> **Problem details**
Each line of the records below that contains "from" needs to be copied.

> **Records provided**
------------------------------------

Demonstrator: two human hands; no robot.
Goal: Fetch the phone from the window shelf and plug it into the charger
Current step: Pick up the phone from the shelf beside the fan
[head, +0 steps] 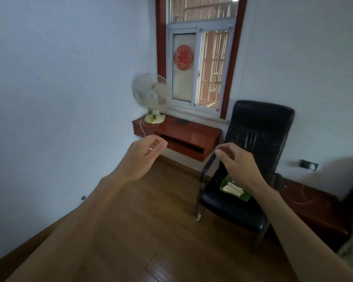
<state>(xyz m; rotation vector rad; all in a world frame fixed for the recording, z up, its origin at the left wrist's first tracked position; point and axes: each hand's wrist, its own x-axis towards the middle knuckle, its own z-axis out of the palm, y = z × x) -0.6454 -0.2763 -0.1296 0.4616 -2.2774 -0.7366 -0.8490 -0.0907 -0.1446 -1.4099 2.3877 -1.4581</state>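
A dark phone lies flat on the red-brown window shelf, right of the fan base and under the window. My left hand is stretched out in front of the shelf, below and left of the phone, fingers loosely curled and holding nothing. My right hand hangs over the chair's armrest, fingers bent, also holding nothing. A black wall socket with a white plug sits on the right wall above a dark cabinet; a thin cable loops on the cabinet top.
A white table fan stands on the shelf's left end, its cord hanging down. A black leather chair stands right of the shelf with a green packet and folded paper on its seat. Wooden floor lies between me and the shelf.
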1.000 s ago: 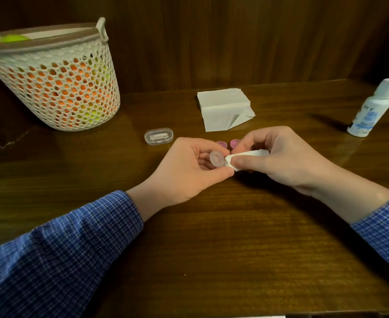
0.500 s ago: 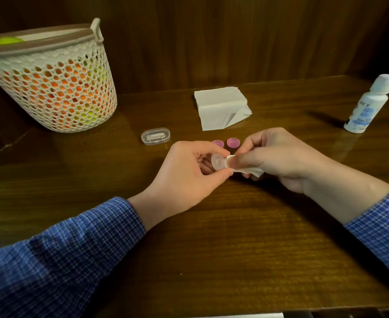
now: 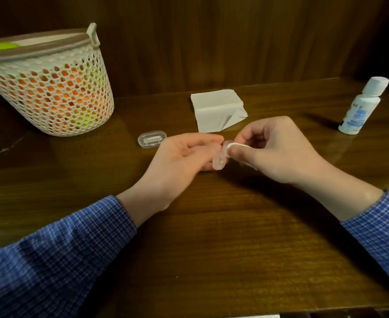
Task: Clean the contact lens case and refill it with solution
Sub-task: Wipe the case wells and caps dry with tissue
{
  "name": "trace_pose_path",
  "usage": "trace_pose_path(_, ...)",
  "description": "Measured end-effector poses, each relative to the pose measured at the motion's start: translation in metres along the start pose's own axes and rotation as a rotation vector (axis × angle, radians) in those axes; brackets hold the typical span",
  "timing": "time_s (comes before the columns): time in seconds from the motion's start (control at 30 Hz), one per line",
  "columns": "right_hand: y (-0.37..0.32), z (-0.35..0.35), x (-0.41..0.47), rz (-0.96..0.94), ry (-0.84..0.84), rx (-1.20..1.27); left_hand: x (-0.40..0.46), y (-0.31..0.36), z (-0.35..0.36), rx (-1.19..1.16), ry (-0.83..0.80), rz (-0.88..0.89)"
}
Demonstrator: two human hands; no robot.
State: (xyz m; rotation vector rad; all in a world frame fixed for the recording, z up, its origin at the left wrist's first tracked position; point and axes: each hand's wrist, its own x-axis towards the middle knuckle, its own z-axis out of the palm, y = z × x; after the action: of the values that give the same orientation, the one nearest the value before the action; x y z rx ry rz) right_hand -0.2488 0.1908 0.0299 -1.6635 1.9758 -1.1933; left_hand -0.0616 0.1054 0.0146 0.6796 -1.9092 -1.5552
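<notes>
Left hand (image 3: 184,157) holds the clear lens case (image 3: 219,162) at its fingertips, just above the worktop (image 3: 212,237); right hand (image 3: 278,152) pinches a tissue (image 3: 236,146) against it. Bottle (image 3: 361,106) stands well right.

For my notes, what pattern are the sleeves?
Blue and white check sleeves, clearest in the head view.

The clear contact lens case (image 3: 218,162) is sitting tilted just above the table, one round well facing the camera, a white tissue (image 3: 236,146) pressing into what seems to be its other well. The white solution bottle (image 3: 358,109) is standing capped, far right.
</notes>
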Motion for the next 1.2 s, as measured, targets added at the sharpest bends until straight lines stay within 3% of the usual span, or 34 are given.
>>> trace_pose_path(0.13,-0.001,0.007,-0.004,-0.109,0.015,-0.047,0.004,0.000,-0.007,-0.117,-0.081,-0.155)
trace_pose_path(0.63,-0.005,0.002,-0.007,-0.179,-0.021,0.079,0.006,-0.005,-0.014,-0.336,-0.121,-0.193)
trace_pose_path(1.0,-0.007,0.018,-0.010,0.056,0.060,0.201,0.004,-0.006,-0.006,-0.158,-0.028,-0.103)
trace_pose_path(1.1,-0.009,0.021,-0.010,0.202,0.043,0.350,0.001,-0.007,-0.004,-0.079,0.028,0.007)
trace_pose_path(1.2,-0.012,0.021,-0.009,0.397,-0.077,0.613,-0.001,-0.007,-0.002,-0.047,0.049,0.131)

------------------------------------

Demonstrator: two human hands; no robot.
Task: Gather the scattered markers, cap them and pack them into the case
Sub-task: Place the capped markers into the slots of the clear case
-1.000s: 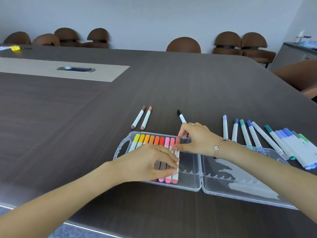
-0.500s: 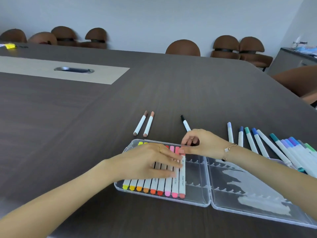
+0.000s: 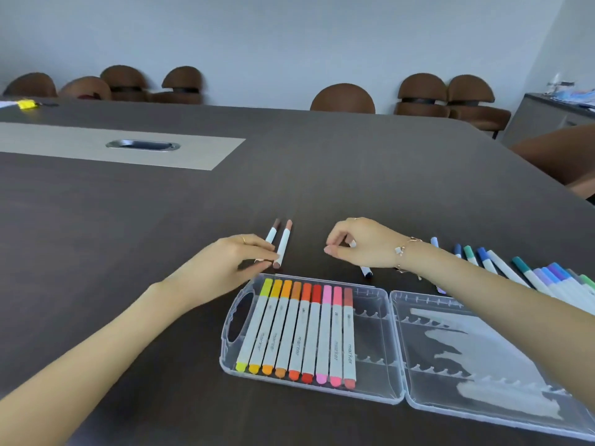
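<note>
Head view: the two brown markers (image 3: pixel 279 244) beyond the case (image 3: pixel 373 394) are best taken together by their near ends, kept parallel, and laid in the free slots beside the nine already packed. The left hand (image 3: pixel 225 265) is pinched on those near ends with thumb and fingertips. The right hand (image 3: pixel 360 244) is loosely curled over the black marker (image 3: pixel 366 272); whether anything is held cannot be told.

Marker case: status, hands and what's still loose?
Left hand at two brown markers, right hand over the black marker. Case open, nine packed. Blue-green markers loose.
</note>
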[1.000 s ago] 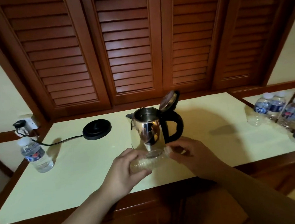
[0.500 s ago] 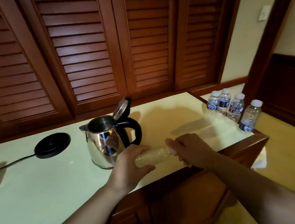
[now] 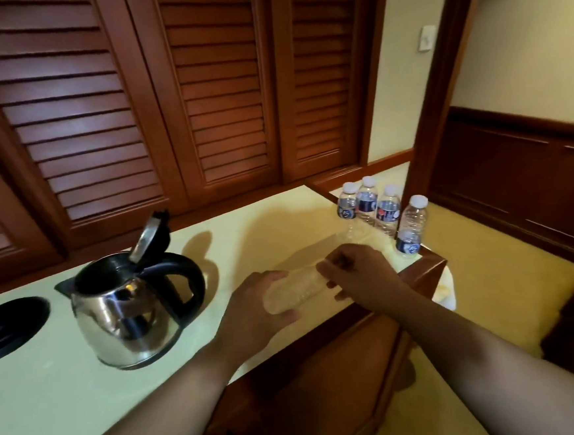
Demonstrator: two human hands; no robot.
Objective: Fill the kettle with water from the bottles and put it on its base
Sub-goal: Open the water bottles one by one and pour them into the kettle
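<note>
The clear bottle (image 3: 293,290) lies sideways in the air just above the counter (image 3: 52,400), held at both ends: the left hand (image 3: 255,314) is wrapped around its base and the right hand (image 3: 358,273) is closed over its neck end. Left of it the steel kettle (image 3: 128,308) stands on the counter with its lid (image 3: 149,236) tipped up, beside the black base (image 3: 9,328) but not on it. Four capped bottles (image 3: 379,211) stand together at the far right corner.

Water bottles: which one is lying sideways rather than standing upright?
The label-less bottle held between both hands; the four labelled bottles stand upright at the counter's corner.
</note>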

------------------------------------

> **Answer below**
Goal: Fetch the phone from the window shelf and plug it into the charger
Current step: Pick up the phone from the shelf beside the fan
  "timing": "time_s (comes before the columns): time in seconds from the motion's start (control at 30 Hz), one per line",
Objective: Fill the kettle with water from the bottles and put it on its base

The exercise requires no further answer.